As legend has it, early in Bill Russell’s career, he was getting pushed around the court. Red Auerbach called a time out and told him to go back in and “throw an elbow” at the offending player. Russell resisted and after the second time giving the direction, Auerbach said “you only have to do it once.” His point was that he had to demonstrate that he would stand up for himself and that he was willing to go to that measure to do so. Is the story true? I can’t confirm it, but I will give the benefit of the doubt. Auerbach and Russell delivered 11 championships in 13 years for the Boston Celtics, which is painful for me as a New York Knicks fan.

This story came back to me in a conversation from a new, younger team member who was being pushed around professionally. Her officemate felt that her tenure with the organization, her age, and her relationship with their supervisor entitled her to act in a domineering manner. The young woman was at a loss for how to deal with the situation and then I remembered that, sometimes, sharp elbows can be a valuable tool in your toolbox. Proverbial sharp elbows, of course. So when might you want to bring out those elbows?

Respect is a Two-Way Street

It can be easy for more established team members to fall into the trap of assuming greater stature and responsibility. They may not be aware of your skills and abilities and the attributes that your organization identified as being valuable. If you are not getting the respect or deference commensurate with your position, start with a direct conversation. Have the conversation as close to the incident as possible. Reflect back the offending attitude, language or tone being used.

Familiarity Breeds Contempt

Having been around construction sites for 30 years or more, there are times when the joking verbal volleys, or use of certain terms go outside the bounds of acceptability. This often happens with intact teams and the closeness that develops. The familiarity can lower awareness of a comment's impact. Think about how you might say something to a family member that you would never utter to a client. Maintain a level of professionalism and remind the person that they went over the line.

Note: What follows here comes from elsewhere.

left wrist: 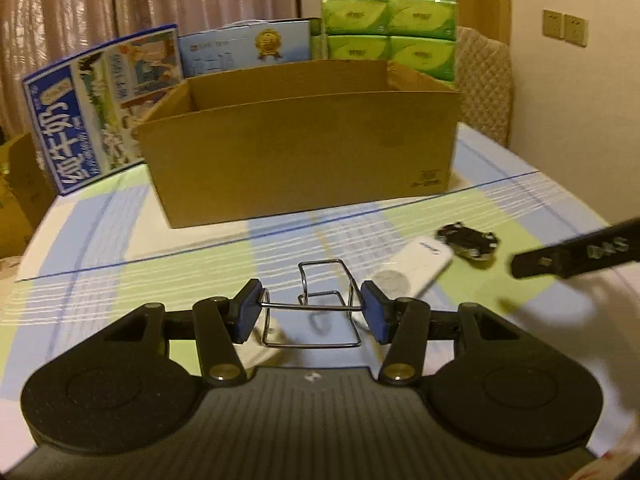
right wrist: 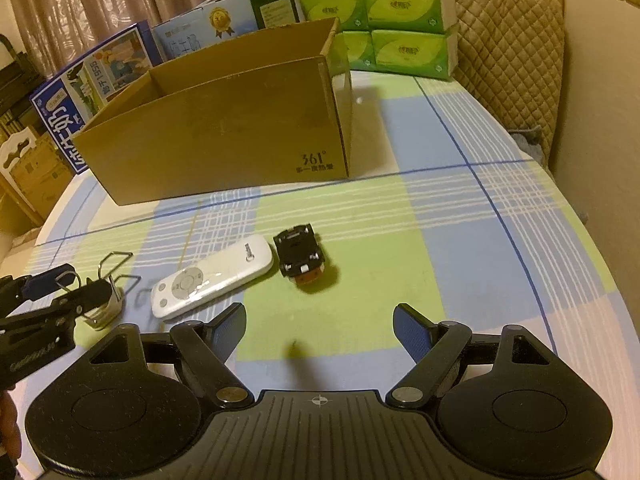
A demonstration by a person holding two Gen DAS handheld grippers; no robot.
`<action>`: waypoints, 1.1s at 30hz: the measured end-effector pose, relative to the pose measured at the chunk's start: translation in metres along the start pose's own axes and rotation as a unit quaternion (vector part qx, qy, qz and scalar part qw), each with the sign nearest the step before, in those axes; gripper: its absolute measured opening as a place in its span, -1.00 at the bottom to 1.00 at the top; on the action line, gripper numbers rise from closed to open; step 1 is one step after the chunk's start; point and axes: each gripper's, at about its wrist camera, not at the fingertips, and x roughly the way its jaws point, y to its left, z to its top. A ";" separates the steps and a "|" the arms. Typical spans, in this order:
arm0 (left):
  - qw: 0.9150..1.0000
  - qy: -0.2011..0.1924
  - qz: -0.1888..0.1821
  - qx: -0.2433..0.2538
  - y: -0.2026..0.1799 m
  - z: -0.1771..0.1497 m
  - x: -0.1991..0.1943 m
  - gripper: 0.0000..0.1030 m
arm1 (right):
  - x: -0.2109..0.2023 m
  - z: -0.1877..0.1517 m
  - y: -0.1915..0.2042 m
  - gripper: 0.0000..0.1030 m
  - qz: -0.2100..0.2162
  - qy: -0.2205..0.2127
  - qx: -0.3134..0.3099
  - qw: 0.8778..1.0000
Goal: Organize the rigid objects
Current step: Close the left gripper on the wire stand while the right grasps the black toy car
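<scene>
My left gripper point(left wrist: 312, 310) is shut on a chrome wire holder point(left wrist: 320, 304), with the blue pads pressing its two sides. From the right wrist view the same holder point(right wrist: 116, 276) shows at the far left in the left gripper point(right wrist: 60, 292), with a white piece under it. A white remote control point(left wrist: 412, 268) point(right wrist: 212, 276) lies on the checked tablecloth. Beside it is a small black toy car point(left wrist: 468, 242) point(right wrist: 302, 256). My right gripper point(right wrist: 320, 328) stands open over bare cloth, just short of the remote and the car. One of its fingers point(left wrist: 572, 252) reaches in at the right.
An open brown cardboard box point(left wrist: 300, 152) point(right wrist: 216, 140) stands behind the objects. Behind it are blue milk cartons point(left wrist: 92, 108) and stacked green tissue packs point(left wrist: 392, 36). A quilted chair back point(right wrist: 508, 52) stands at the table's far right edge.
</scene>
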 end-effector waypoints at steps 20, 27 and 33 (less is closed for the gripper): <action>0.998 0.062 -0.008 -0.010 -0.011 -0.029 0.016 -0.05 | 0.073 0.037 0.013 0.02 -0.006 0.017 -0.125 0.992; 0.998 0.066 -0.005 -0.004 -0.013 -0.031 0.019 -0.05 | 0.089 0.042 0.019 -0.18 0.002 0.053 -0.155 0.986; 0.998 0.065 -0.005 0.000 -0.014 -0.030 0.019 -0.04 | 0.091 0.046 0.021 -0.46 0.009 0.063 -0.149 0.987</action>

These are just two potential situations that you might encounter that require some firmer boundaries. It is not easy or comfortable to accomplish. Recognize that you will likely be the team leader in the future. Learn from the experience to ensure that your team members feel heard, supported, and can approach you confidentially. Start with a private conversation before elevating the situation. If there is awareness, respect, and mutual respect, the likelihood is that it can be rectified quietly.